Role of flow topology in wind-driven wildfire propagation
Siva Viknesh, Ali Tohidi, Fatemeh Afghah, Rob Stoll, Amirhossein Arzani
TL;DR
This work investigates how wind-flow topology governs wind-driven wildfire propagation within a physics-based nonlinear convection–diffusion–reaction framework. By introducing three characteristic time scales, the authors identify two key nondimensional numbers, $Da$ and $\Φ$, and derive a neutral-curve criterion that marks when fire heating balances cooling. They develop a GPU-accelerated solver using upwind compact schemes, IMEX-RK time stepping, and localized artificial diffusion, and couple this with Lagrangian coherent structures to relate steady saddle and unsteady double-gyre wind topologies to firefront dynamics.
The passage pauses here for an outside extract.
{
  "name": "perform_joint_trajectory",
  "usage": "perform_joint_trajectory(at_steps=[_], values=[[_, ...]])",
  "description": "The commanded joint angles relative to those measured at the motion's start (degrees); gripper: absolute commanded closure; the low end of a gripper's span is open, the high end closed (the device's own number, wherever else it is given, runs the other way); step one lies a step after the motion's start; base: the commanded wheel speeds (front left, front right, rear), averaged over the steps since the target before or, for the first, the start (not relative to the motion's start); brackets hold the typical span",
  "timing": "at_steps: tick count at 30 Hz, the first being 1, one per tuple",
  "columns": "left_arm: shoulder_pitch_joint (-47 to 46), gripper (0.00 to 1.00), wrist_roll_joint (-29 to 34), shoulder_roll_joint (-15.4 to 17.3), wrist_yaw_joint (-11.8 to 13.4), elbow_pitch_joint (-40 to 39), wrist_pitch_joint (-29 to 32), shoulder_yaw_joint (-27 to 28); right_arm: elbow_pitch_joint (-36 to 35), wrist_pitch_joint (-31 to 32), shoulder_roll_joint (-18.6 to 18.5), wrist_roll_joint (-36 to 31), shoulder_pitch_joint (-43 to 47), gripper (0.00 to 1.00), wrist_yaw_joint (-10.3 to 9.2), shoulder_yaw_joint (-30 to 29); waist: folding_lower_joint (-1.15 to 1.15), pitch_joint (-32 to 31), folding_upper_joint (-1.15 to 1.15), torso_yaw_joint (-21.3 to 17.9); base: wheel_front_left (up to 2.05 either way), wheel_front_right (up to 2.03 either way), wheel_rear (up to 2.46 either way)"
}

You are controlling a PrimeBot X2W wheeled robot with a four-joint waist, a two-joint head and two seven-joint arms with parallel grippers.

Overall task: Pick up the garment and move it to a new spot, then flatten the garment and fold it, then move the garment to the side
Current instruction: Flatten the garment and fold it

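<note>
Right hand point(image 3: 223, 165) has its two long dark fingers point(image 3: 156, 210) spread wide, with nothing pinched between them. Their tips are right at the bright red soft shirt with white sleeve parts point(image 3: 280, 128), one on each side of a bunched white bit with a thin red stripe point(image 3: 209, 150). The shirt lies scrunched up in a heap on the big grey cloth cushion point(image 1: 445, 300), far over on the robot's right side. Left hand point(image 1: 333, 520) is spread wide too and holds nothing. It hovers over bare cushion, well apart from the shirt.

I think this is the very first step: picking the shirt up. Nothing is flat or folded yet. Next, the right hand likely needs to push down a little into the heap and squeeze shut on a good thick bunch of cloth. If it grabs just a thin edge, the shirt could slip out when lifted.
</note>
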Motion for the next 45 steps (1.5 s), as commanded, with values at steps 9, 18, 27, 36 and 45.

The study reveals that steady-flow manifolds strongly influence front paths and stalling under convection-dominated regimes, while unsteady wind induces resonance-like asymmetric advection when wind oscillations align with the fuel-reaction timescale; instantaneous FTLE fields can outperform time-averaged fields in such cases. While grounded in a simplified CDR-fire formulation, the results highlight how flow topology can inform risk assessment and guiding firefighter strategies, and point to future work integrating more detailed chemistry and fully coupled CFD–wildfire models with realistic terrain and firebrands.
Abstract
Wildfires propagate through intricate interactions between wind, fuel, and terrain, resulting in complex behaviors that pose challenges for accurate predictions. This study investigates the interaction between wind velocity topology and wildfire spread dynamics, aiming to enhance our understanding of wildfire spread patterns. We revisited the non-dimensionalizion of the governing combustion model by incorporating three distinct time scales. This approach revealed two new non-dimensional numbers, contrasting with the conventional non-dimensionalization that considers only a single time scale. Through scaling analysis, we analytically identified the critical determinants of transient wildfire behavior and established a state-neutral curve, indicating where initial wildfires extinguish for specific combinations of the identified non-dimensional numbers. Subsequently, a wildfire transport solver was developed using a finite difference method, integrating compact schemes and implicit-explicit Runge-Kutta methods. We explored the influence of stable and unstable manifolds in wind velocity on wildfire transport under steady wind conditions defined using a saddle-type fixed point flow, emphasizing the role of the non-dimensional numbers. Additionally, we considered the benchmark unsteady double-gyre flow and examined the effect of unsteady wind topology on wildfire propagation, and quantified the wildfire response to varying wind oscillation frequencies and amplitudes using a transfer function approach. The results were compared to Lagrangian coherent structures (LCS) used to characterize the correspondence of manifolds with wildfire propagation. The comprehensive approach of utilizing the manifolds computed from wind topology provides valuable insights into wildfire dynamics across diverse wind scenarios, offering a potential tool for improved predictive modeling and management strategies.